Sales teams don’t deviate from the company message out of incompetence or rebellion. They deviate because the conditions make deviation inevitable.

The official message doesn’t work in conversation. Most company positioning statements are written for websites and board decks — not for the first two minutes of a sales meeting. They’re too long, too abstract, or too focused on what the company is rather than what it does for the buyer. A salesperson who tries to recite the website copy in a live conversation sounds rehearsed and disconnected. So they improvise. The improvisation is usually better than the script — but it’s also unique to each person.

The company hasn’t provided a middle ground. There’s typically a gap between the formal positioning (too polished to use in conversation) and no guidance at all (too open-ended to create consistency). The missing layer is what we call a messaging spine — a structured set of messages at different levels of detail that gives salespeople a shared vocabulary without making them sound like they’re reading from a card.
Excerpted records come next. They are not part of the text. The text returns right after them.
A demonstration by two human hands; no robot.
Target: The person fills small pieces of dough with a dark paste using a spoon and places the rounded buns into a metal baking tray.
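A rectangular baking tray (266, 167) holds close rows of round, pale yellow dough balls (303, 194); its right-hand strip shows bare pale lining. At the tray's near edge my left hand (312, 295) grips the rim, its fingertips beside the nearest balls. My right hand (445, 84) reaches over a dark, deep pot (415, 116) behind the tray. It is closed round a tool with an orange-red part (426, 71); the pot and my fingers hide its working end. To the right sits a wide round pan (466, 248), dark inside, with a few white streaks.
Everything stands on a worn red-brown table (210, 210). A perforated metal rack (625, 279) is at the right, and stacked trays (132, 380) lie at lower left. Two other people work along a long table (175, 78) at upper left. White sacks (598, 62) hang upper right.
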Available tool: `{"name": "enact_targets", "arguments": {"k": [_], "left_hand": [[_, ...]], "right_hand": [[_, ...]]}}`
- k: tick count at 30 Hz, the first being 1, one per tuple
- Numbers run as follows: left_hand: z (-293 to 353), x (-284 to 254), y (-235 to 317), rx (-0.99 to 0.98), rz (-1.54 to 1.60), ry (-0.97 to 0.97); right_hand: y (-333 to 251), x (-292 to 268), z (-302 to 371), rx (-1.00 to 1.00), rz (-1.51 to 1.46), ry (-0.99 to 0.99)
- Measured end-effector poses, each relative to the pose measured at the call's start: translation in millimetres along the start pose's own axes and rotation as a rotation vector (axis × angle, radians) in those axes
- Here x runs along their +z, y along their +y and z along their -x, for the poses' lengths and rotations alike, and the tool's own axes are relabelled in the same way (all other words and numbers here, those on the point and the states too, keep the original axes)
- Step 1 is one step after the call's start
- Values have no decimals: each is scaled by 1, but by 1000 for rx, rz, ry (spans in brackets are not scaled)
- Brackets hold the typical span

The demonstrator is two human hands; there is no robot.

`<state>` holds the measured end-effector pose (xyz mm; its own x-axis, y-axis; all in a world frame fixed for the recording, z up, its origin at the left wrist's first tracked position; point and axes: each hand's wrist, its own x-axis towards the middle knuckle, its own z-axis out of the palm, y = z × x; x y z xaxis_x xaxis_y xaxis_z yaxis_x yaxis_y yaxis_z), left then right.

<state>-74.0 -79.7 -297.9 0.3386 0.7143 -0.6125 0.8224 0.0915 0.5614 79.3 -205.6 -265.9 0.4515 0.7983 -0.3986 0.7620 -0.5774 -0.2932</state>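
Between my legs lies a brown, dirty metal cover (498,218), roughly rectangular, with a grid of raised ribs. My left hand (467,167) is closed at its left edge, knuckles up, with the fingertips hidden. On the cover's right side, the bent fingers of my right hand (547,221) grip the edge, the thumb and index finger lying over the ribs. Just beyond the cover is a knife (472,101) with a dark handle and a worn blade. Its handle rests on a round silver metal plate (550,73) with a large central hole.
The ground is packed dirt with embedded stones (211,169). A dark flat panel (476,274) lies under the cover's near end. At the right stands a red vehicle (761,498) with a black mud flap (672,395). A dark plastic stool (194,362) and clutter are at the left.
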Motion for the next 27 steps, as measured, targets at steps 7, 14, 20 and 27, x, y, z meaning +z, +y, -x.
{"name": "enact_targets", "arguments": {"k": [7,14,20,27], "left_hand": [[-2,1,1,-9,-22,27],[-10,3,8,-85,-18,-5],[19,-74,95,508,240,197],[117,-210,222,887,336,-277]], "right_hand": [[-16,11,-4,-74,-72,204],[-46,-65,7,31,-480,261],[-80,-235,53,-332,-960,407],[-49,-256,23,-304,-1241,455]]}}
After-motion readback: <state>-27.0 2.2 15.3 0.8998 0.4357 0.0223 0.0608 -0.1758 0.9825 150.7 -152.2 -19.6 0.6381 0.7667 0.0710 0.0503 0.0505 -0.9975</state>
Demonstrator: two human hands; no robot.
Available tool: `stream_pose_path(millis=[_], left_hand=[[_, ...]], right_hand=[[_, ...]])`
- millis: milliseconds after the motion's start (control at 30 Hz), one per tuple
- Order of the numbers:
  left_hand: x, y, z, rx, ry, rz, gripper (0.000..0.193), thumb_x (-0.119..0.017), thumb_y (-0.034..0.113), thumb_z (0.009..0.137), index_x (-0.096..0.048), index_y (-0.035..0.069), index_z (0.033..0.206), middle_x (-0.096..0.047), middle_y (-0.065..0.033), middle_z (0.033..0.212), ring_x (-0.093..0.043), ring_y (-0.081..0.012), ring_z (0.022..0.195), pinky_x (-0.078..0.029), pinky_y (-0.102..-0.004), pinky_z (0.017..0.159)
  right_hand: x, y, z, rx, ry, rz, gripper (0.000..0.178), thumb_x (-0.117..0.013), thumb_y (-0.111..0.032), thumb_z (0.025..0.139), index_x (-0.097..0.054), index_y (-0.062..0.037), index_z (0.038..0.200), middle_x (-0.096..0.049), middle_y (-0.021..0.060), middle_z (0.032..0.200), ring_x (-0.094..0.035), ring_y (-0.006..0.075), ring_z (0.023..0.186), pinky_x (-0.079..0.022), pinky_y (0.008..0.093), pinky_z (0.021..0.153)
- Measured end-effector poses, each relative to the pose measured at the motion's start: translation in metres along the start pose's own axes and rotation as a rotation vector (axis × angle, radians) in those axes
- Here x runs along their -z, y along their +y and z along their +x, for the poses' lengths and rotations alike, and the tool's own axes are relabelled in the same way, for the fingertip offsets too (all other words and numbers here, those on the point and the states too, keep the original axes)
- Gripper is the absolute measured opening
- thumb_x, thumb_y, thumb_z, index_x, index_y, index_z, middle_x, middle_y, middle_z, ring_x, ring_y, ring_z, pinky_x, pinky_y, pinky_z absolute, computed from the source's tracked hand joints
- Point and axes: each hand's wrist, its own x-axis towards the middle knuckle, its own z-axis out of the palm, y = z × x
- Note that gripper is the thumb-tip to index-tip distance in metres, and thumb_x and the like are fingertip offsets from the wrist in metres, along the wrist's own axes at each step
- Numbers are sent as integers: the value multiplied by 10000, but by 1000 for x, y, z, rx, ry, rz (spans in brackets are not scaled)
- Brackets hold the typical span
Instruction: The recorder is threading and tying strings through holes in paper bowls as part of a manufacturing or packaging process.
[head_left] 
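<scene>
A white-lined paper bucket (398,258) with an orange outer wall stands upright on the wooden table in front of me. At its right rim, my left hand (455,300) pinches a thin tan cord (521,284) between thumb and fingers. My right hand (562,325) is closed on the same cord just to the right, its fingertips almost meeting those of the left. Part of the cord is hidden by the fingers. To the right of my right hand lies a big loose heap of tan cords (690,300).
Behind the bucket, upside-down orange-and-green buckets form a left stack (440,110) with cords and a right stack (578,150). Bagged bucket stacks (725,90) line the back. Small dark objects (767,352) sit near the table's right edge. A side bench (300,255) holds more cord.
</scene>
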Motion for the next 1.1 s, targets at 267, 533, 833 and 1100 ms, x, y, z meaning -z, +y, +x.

Feedback loops don’t exist. In most organisations, nobody listens to what the sales team actually says in meetings. Leadership reviews proposals, decks, and pipeline reports. They don’t sit in on the first five minutes of a discovery call where the salesperson describes the company to a new prospect. That five-minute description — the most commercially consequential piece of communication in the entire sales process — goes unaudited.


The Commercial Cost of Drift

Messaging drift isn’t an aesthetic problem. It produces measurable effects in three areas.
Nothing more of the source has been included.